All landscape decision-making should be delegated to the newly formed central Sustainable Campus Landscape Authority.
This authority should be responsible for engaging the campus and identifying the location of special spaces for the purpose of education and research. We need to get the architects and the landscape architects working in unison.
This authority is to establish a variety of presettlement vegetation types on campus, from wetlands to prairies to savannas to closed forests and to apply the latest and best-understood ecological principles to our landscape. This authority is to produce a detailed soils map of the campus for guidance on horizon restoration, plant selection and ecosystem establishment.

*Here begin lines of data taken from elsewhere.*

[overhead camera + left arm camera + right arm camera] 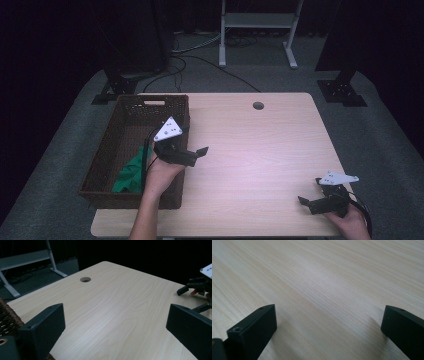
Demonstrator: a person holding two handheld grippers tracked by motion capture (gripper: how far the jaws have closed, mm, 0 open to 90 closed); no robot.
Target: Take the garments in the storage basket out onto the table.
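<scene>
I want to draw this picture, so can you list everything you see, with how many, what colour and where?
Table: one, light wood, in the middle, on grey carpet.
Hole: one, round, near the table's far edge.
Basket: one, dark brown wicker, on the table's left end.
Green cloth: one, green, crumpled inside the basket at its near end.
White frame: one, white metal legs, on the floor beyond the table.
Cables: several, dark and pale, on the floor behind the table.
Black stands: two, black, left and right beyond the table.
Left gripper: one, black, jaws open, by the basket's right wall.
Right gripper: one, black, jaws open, near the table's near right corner.
</scene>
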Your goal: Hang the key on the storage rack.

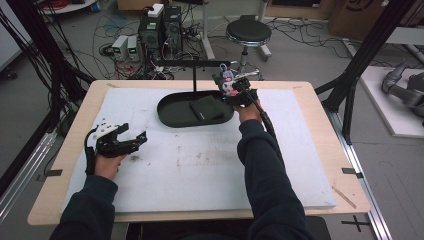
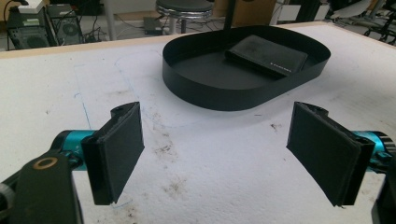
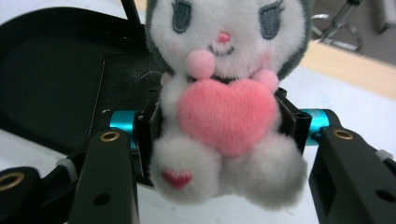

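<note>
Broadly, the white mat [image 1: 200, 165] covers most of the wooden table [image 1: 320, 100], with wide bare room between the two hands. Toward the far edge sits the black oval tray [image 1: 170, 112], holding a dark wallet [image 2: 266, 56] whose small white lettering is too fine to read. At the tray's right end, the right gripper [image 1: 231, 89] clamps a plush toy [image 3: 224, 98] by its body, pink heart facing the camera. Near the mat's left edge, the left gripper [image 1: 131, 136] rests with jaws spread and nothing between them.
</note>
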`<action>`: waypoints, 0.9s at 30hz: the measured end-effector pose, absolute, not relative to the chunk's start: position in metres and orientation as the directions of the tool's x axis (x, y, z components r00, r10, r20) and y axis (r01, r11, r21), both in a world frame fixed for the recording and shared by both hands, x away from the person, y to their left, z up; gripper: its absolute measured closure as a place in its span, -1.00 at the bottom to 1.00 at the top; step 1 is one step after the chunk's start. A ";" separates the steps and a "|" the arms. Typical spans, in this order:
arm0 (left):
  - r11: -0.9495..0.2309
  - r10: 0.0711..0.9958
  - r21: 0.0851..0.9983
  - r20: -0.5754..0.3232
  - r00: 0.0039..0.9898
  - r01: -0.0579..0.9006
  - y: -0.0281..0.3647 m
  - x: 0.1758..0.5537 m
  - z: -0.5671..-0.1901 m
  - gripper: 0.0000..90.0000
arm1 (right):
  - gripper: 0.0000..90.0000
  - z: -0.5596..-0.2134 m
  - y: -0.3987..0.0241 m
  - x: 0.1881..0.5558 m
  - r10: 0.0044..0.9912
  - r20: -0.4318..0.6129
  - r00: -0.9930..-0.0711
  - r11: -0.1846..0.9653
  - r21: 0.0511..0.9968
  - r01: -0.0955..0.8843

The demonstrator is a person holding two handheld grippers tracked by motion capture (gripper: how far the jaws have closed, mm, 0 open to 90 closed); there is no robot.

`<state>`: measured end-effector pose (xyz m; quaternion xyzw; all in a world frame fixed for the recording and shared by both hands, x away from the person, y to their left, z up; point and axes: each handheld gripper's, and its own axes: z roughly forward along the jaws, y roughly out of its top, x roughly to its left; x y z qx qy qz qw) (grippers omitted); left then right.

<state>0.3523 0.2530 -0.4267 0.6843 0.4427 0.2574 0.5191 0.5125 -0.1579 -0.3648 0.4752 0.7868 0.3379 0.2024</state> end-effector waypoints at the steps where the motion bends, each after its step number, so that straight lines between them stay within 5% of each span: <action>1: -0.070 0.873 0.938 -0.107 0.476 0.339 0.253 0.352 -0.427 -0.59 | 0.02 -0.368 -0.158 0.514 0.886 0.026 -0.462 0.302 0.724 0.620; 4: -0.067 0.873 0.938 -0.110 0.476 0.340 0.254 0.352 -0.427 -0.59 | -0.07 -0.372 -0.156 0.514 0.884 0.038 -0.466 0.293 0.732 0.615; 7: -0.070 0.873 0.937 -0.107 0.475 0.341 0.254 0.352 -0.427 -0.59 | -0.37 -0.372 -0.155 0.514 0.884 0.007 -0.468 0.316 0.729 0.607; 27: -0.063 0.869 0.940 -0.114 0.482 0.336 0.252 0.351 -0.426 -0.59 | -0.53 -0.348 -0.250 0.447 0.836 -0.052 -0.546 0.353 0.814 0.462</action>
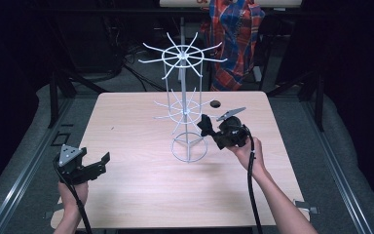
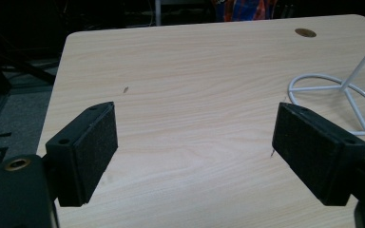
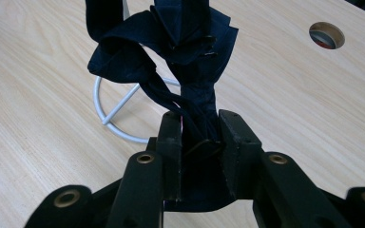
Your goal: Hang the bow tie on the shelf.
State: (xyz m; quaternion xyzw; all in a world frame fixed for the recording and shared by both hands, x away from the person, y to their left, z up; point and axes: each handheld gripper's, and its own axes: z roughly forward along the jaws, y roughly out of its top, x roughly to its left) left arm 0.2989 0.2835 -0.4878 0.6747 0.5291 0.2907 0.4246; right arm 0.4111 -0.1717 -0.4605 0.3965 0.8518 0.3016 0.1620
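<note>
A dark navy fabric item (image 3: 171,52), bunched and strappy, is pinched in the right tool (image 3: 199,137), raised just beside the white wire rack (image 1: 185,109) near its lower tier of arms. I judge it not yet hung there. The left tool (image 2: 195,142) hovers spread over the counter (image 1: 126,190), well apart.

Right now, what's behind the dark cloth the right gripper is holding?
Behind the dark cloth in the right gripper: the white wire rack's base ring on the table. The cloth covers the ring's far side and the post.
</note>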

This authority is to provide a time line for the transition from the current landscape to the sustainable one, including an ecologically sound and detailed landscape maintenance plan.

Concern for the landscape on this campus has historically taken an inferior place to the building construction process. To establish a sustainable campus landscape we must place the two on equal footings. Generally, this means investing the Sustainable Campus Landscape Authority with commensurate authority equal in priority to architectural planning and building construction.


2. We should immediately identify a small set of special spaces where the Landscape Authority will begin the change of the landscape character. For instance they might focus on the Illini Grove; the detention pond on Dorner Drive; the open space south of Huff Hall; north of the Stock Pavilion, east of Buell, up to the Undergrad Library, and the Boneyard Creek. Classes in Landscape Architecture could be employed to generate a variety of designs for choice by the Sustainable Landscape Authority. These places would become the first examples of ecologically sound landscape design.

On the larger, ecosystem scale, we want places that show ecological process in the landscape, the structure of habitats in the prairie ecosystem. For example, prairie settings here were originally west of wetlands, which were west of woods. Thus such ecological landscapes should position (from west to east) prairie, wetlands, savanna and woods. The East-West or "Military" Axis of the campus would be an ideal location for such an ecosystem.

3. Also immediately, we should identify and develop a variety of spaces that draw people to them-places to sit and relax; places with water, shade, off to the side, away from traffic. Spaces that all will agree are delightful, that provide a sense of place, to which people will want to return, in all seasons. These spaces should encourage sitting and reflection. Some of these places could convey the cultural history of the campus.

4. The current campus landscape style requires the extensive use of post and chain edging as the least expensive method to protect the current lawns. Throughout the campus, this edging should gradually be eliminated in favor of more inviting paths with landscape plantings that discourage regular off-path travel.

5. The landscape should be identified with discrete plaques that identify the species and the ecosystems with a description of the system functions. The vegetation is to be selected from species native to East Central Illinois and grouped into compatible collections. The vegetation and in particular the root systems of the vegetation are to be protected from construction/excavation and travel activity.

6. The next phase of work for the Sustainable Campus Landscape Committee is to contribute to the detailed formulation of a new Sustainable Campus Master Landscape Plan, including the specification of expanded permanent green open spaces, the identification and creation of specific areas for preservation and change in keeping with current and previous reports of this committee.

7. A key need to complete the sustainable campus landscape plan is coordination with the University Foundation. Currently there is no one for the Foundation to contact on behalf of the landscape. Such a person is needed, likely at the University level as the local fiefdoms on campus overcome any plans by F and S. Further more, part of the sustainable campus landscape is educational and that is not within the F and S purview.